Background: Late life depression is often accompanied by slowed information processing during neuropsychological testing, and this has been related to underlying cerebrovascular disease. We investigated whether changes in electrophysiological markers of information processing might share the same pathological correlates.

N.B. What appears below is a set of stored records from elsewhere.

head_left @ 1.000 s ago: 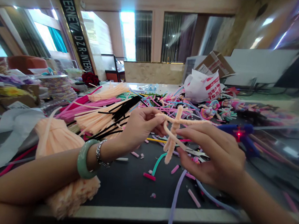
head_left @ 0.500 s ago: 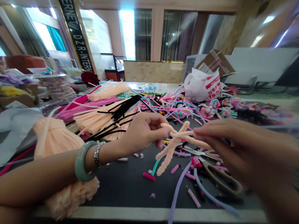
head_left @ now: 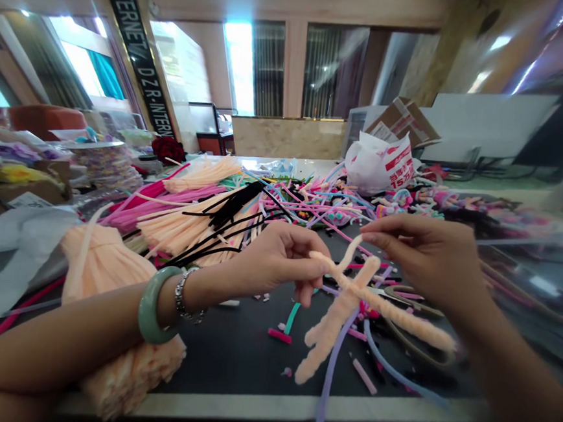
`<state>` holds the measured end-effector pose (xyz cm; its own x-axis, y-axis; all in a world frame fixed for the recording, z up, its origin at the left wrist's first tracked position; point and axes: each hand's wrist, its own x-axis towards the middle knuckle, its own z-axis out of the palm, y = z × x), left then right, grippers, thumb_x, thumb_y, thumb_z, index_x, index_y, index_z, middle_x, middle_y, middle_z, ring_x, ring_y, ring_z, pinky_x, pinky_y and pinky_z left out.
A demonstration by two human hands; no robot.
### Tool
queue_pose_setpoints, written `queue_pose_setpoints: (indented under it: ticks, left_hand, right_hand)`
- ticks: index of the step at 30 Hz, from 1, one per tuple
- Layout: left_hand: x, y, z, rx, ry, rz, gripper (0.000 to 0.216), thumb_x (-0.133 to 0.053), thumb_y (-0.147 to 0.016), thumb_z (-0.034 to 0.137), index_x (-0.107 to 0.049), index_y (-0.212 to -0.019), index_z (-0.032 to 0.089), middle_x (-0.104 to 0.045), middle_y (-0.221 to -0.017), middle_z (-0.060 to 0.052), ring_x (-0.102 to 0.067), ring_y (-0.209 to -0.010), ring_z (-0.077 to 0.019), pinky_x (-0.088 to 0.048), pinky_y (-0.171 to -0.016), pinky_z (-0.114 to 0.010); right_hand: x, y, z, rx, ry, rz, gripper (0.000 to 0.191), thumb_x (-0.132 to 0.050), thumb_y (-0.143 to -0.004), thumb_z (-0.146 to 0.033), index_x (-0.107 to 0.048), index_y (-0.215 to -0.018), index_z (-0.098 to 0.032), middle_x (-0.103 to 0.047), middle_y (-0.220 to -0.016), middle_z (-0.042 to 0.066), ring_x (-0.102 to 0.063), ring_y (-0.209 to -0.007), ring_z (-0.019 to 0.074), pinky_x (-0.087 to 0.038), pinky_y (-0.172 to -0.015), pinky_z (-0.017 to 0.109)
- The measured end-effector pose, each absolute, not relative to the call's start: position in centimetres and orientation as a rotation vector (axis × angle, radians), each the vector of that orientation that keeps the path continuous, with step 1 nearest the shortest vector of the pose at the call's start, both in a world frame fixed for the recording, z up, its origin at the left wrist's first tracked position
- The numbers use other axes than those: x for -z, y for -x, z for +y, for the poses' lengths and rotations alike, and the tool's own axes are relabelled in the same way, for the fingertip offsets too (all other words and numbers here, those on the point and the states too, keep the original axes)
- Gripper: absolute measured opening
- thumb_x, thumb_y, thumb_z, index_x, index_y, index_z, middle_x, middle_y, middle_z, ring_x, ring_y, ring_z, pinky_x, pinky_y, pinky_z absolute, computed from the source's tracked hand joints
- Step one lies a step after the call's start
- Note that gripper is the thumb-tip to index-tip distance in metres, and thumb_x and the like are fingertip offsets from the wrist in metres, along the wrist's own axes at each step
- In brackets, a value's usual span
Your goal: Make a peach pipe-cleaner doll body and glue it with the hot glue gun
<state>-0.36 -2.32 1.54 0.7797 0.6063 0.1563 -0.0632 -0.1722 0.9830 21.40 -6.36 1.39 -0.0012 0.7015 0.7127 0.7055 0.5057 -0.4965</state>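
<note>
A peach pipe-cleaner figure (head_left: pixel 347 301), shaped like a cross of twisted stems, hangs over the dark table (head_left: pixel 232 344). My left hand (head_left: pixel 277 259) is closed, pinching one arm of the figure near its upper left end. My right hand (head_left: pixel 429 255) is closed too, fingertips pinched on a thin peach stem rising from the figure's middle. A green bangle and a silver bracelet sit on my left wrist (head_left: pixel 167 303). The figure's long legs point down toward the table's near edge.
Bundles of peach (head_left: pixel 187 226), pink and black pipe cleaners (head_left: pixel 230 210) lie at the left. Scissors (head_left: pixel 412 341) and a lilac stem (head_left: pixel 329 377) rest under my right hand. A white plastic bag (head_left: pixel 380 163) and cardboard box stand at the back. Cut scraps litter the table.
The figure has tilted and dropped lower toward me, its legs now swung down and to the right. My right hand has shifted up and re-pinched the thin stem.
</note>
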Motion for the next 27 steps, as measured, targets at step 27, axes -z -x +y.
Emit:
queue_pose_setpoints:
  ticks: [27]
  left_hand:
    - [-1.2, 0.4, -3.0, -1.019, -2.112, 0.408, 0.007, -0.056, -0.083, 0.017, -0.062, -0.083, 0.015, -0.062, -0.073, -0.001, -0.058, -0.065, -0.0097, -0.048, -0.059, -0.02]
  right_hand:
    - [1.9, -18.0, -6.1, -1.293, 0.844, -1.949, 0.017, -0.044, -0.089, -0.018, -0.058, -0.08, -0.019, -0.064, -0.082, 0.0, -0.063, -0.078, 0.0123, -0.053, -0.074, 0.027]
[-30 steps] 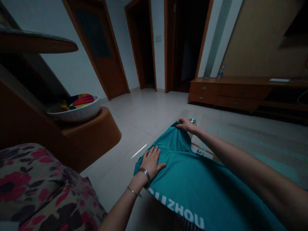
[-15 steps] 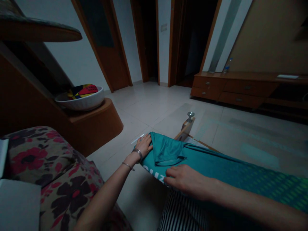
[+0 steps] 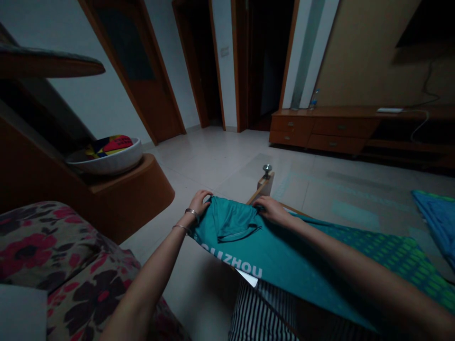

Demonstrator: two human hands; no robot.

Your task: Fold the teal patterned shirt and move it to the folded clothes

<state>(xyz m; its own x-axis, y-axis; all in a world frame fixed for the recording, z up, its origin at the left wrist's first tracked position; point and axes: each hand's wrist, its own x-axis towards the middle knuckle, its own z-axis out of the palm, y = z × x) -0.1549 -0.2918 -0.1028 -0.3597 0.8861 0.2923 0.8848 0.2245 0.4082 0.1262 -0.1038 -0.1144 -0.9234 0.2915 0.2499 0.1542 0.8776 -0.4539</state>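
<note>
A teal shirt (image 3: 291, 248) with white lettering and a green dotted pattern towards its right end lies spread over a glass-topped table. Its sleeve (image 3: 236, 220) is folded over onto the body near the left end. My left hand (image 3: 201, 203), with bracelets on the wrist, grips the shirt's far left corner, its fingertips partly hidden by cloth. At the far edge, by the sleeve's right side, my right hand (image 3: 272, 209) pinches the fabric between its fingers.
A metal knob on a wooden table support (image 3: 266, 173) stands just beyond the shirt. Another blue-green garment (image 3: 435, 222) lies at right. To the left are a flowered sofa (image 3: 85, 279) and a white bowl (image 3: 121, 158) on a wooden ledge. A TV cabinet (image 3: 327, 130) stands farther back.
My right hand has moved from the shirt's near edge to its far edge, uncovering more lettering. My left hand now grips the corner instead of lying flat. The view has turned right.
</note>
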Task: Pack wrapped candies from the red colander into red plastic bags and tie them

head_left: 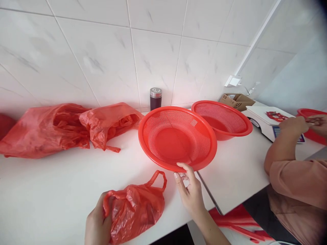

Methods: Differences in power spectra frequency, contingent negative variation (CNV), post-imperative negative variation (PINV), and auditory P300a amplitude and latency in 19 patients with DSM-IV major depression aged ≥ 60 years were compared with 25 recordings in age-matched healthy controls. Associations with total brain volume and degree of white matter hyperintensities (WMH) were examined in those who had undergone additional magnetic resonance imaging (MRI).

Results: Compared with healthy controls, patients had more slow-wave delta (group difference: p = 0.024) and theta activity (p = 0.015) as well as alpha activity (p = 0.005) but no decrease in beta band frequency (p = 0.077). None of these changes related differently to brain volume or WMH in patients or controls. Patients further showed prolonged P300a latencies (p = 0.027), which were associated with decreased total brain volume in patients but not controls (interaction by group: p = 0.004). While there were no overall differences in PINV between both groups, patients showed a decrease in PINV magnitude with increasing WMH, a relation that was not seen in controls (interaction by group: p = 0.024).

Conclusion: Patients with late life depression show changes in several electrophysiological markers of cerebral arousal and information processing, some of which relate to brain atrophy and WMH on MRI.